ESA's Philae "Go" for Landing Tomorrow on Comet 67P

ESA's Philae "Go" for Landing Tomorrow on Comet 67P

The European Space Agency (ESA) made the first “go” of four planned “go/no-go” decisions this afternoon commanding its Rosetta spacecraft to get ready to separate the Philae lander for its trip down to the surface of Comet 67P.  Landing on the comet is expected tomorrow morning (November 12) Eastern Standard Time (EST).  It takes 28 minutes 20 seconds for a signal to get from Rosetta to Earth during which time scientists and people around the world will be waiting with baited breath for confirmation that the landing was successful.   ESA expects the confirmation signal about 11:02 am EST plus or minus 40 minutes.

Rosetta, with Philae aboard, arrived at Comet 67P/Churyumov-Gerasimenko (or 67P for short) in August after a 10 year journey.   It has been orbiting the comet over the past several months getting steadily closer to the surface to shorten the descent for Philae.   If successful, this will be the first time a spacecraft has landed on a comet nucleus.

Comet 67P and Rosetta/Philae are currently about 510 million kilometers from Earth, though the spacecraft took a circuitous route to get there, travelling more than 6.5 billion kilometers to date.

ESA is providing extensive live coverage of the go/no-go decisions and other events leading up to the landing.  A list of the critical moments is posted on its website. 

NASA will cover the landing on NASA TV tomorrow from 9:00-11:30 am EST.  NASA contributed three of the instruments on Rosetta — ALICE, MIRO and IES — and part of the electronics for a fourth, ROSINA.

Comet 67P is approximately 4 kilometers in diameter, though it has an irregular shape — often described as looking like a duck, though that takes some imagination.   ESA narrowed down potential landing sites to one, which it named Agilkia.  

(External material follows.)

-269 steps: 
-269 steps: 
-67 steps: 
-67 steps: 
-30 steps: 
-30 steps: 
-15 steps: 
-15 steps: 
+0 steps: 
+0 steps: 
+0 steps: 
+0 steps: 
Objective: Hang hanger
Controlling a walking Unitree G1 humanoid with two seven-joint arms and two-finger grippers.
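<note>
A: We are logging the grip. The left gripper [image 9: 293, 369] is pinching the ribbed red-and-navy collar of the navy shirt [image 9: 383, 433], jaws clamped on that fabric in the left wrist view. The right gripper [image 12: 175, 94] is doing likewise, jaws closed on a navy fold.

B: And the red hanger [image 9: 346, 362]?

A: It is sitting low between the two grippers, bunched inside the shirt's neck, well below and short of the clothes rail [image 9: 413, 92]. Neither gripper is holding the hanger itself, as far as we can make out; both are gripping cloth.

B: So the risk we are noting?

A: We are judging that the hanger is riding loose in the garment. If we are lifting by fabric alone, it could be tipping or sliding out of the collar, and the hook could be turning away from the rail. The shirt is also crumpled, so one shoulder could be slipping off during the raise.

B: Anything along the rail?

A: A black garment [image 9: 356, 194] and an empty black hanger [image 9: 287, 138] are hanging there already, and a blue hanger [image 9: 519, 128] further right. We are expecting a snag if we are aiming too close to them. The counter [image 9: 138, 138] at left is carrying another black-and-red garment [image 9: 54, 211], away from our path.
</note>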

Comet 67P/Churyumov-Gerasimenko taken by ESA’s Rosetta spacecraft at a distance of 1,000 kilometers,
August 1, 2014. Photo credit:  ESA/Rosetta/MPS for OSIRIS Team. 
ESA notes that the dark spot is an image artifact.

Philae has 10 instruments that will analyze the composition and structure of the comet’s surface and subsurface.  A drill will allow samples to be obtained down to 23 centimeters below the surface.  The samples will be analyzed by a spectrometer to determine the chemical composition.   Other instruments will measure near-surface strength, density, texture, porosity, ice phases and thermal properties.  Gravity on the comet is almost non-existent so Philae will “touch down at no more than a walking pace” and use a harpoon to anchor itself to the comet, according to an ESA fact sheet.

ESA says Rosetta and Philae “aim to unlock the mysteries of the oldest building blocks of our solar system — comets” and hence the names are connected to the deciphering of hieroglyphics. 

  • Rosetta is named after the Rosetta Stone that allowed the deciphering of hieroglyphics and therefore an understanding of Egyptian civilization.
  • Philae is the name of an island in the Nile river where an obelisk was found with the final clues to enable the decryption.
  • Philae was flooded when the Aswan dams were built in the 20th century and a complex of Ancient Egyptian buildings, including the Temple of Isis, were moved to another island, Agilkia,   ESA held a contest to name Philae’s landing site on 67P and of 8,000 entries, more than 150 suggested Agilkia and that was the winner.

The comet is named after the two Kiev, Ukraine astronomers who discovered it in 1969, Klim Churyumov and Svetlana Gerasimenko, while conducting comet observations at the Alma-Ata Astrophysical Institute in Kazakhstan.